Metrics vs log level

41 views
Skip to first unread message

Muthuveerappan Periyakaruppan

unread,
Oct 6, 2022, 11:09:08 PM10/6/22
to Prometheus Users

Hi Team,

we have a situation , where we have 8 to 15 million head series in each Prometheus and we have 7 instance of them (federated). Our prometheus are in a constant flooded situation handling the incoming metrics and back end recording rules.

One thought which came to was - do we have something similar to log level for prometheus metrics ? If its there then... we can benefit from it .... by configuring to run all targets in error level in production and in debug/info level in development... This will help control flooding of metrics.

Say, If we write a wrapper on top of prometheus java client API, its going to be messy - hence wanted to check if this request makes sense or is there any other way out ?

Let me know your thoughts how this can be achieved .... Really need to hear from others on how this sort of situation is handled and whats the way to tackle ...

fyr - We have raised the same issue @ prometheus java client project - https://github.com/prometheus/client_java/issues/815


Many Thanks
Muthuveerappan

Stuart Clark

unread,
Oct 7, 2022, 3:55:27 AM10/7/22
to Muthuveerappan Periyakaruppan, Prometheus Users
On 07/10/2022 04:09, Muthuveerappan Periyakaruppan wrote:
> we have a situation , where we have 8 to 15 million head series in
> each Prometheus and we have 7 instance of them (federated). Our
> prometheus are in a constant flooded situation handling the incoming
> metrics and back end recording rules.

8-15 million time series on a single Prometheus instance is pretty high.
What spec machine/pod are these?

When you say "flooded" what are you meaning?

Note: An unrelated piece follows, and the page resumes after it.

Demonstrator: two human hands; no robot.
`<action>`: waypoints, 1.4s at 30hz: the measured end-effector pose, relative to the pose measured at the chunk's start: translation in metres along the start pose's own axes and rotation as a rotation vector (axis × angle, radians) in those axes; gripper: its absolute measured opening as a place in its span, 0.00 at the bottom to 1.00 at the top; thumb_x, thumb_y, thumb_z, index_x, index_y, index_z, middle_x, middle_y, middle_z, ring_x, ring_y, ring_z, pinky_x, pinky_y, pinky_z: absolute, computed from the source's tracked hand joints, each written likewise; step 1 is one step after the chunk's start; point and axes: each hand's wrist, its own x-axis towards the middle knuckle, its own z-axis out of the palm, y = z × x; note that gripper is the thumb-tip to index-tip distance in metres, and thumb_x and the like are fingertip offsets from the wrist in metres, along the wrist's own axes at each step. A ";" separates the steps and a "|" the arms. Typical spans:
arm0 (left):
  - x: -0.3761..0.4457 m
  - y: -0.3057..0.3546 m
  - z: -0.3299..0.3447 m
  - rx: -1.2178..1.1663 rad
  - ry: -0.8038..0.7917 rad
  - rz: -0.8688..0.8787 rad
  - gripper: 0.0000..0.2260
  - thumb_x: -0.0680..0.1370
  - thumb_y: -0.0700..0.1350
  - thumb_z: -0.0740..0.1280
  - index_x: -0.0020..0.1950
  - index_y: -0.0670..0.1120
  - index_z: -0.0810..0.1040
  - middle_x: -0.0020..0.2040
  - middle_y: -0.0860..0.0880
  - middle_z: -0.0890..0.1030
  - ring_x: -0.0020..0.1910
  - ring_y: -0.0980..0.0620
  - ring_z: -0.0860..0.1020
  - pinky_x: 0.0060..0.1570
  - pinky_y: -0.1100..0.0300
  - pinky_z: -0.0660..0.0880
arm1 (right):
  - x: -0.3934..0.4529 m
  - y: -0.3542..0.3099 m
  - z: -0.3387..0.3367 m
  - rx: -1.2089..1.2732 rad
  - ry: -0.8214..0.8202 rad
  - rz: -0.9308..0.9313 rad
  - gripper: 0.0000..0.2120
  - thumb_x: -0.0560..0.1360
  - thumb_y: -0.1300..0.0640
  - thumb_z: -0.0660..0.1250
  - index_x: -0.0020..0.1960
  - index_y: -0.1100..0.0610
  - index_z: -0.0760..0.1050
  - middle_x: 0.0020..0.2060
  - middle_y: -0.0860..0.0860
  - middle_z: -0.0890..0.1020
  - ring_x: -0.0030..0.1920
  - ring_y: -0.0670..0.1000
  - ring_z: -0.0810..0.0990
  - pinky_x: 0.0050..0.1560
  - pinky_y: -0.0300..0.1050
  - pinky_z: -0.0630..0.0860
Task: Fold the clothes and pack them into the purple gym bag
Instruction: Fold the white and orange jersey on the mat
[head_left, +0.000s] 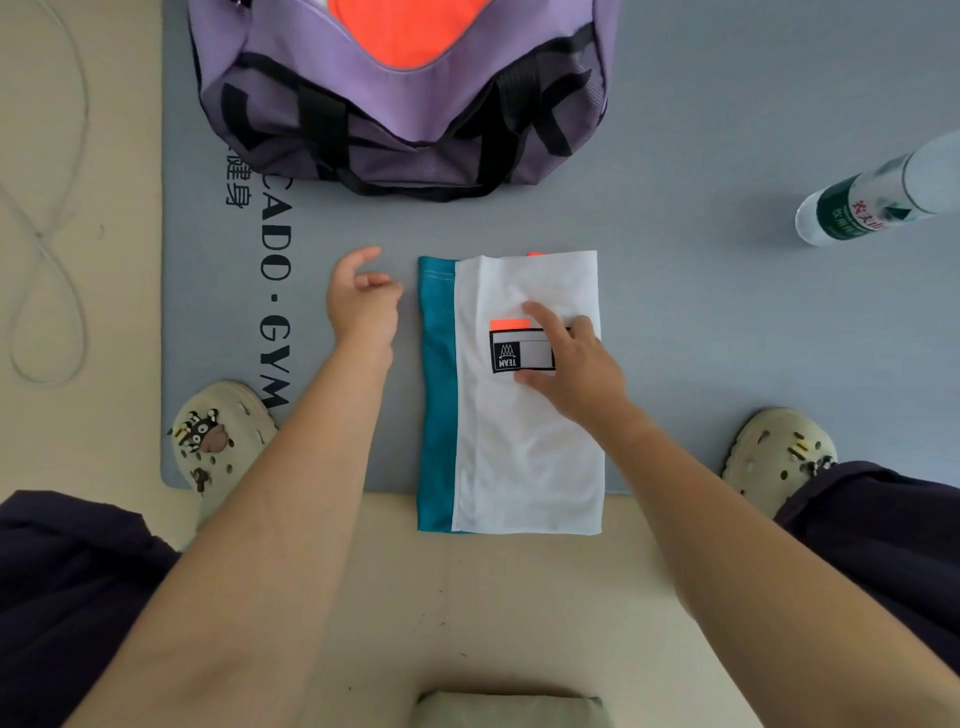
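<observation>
A smooth white and teal garment (519, 441), folded to a long rectangle, lies half on the grey mat (701, 312), half on the floor; the right hand (576, 364) rests on its patch, fingers spread; the left hand (361, 301) hovers beside it, loosely curled, holding nothing; the purple gym bag (400, 98) gapes beyond, orange cloth (405, 26) inside; a plastic bottle (878, 192) lies at right.

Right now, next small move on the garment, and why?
Probably fold the near end up toward the far end: the white and teal garment lies as a long strip, too long beside the purple gym bag. The right hand already pins its middle; the left hand is free.
</observation>
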 end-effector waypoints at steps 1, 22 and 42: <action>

> One thought which came to was - do we have something similar to log
> level for prometheus metrics ? If its there then... we can benefit
> from it .... by configuring to run all targets in error level in
> production and in debug/info level in development... This will help
> control flooding of metrics.
>
I'm not sure what I understand what you are suggesting. What would be
the difference between setting this hypothetical "error" and "debug"
levels? Are you meaning some metrics would only be exposed on some
environments?

--
Stuart Clark

Brian Candler

unread,
Oct 7, 2022, 4:06:42 AM10/7/22
to Prometheus Users
If you want to filter out some metrics, and you can't control this on the exporter, then you can use metric relabelling to drop any that you don't want to ingest into the database.

Matthias Rampke

unread,
Oct 7, 2022, 5:43:50 AM10/7/22
to Muthuveerappan Periyakaruppan, Fabian Stäber, Prometheus Users
> Say, If we write a wrapper on top of prometheus java client API, its going to be messy

You can make it relatively clean by creating (and incrementing) all the metrics, but only calling .register() on those that you want to expose in the given environment.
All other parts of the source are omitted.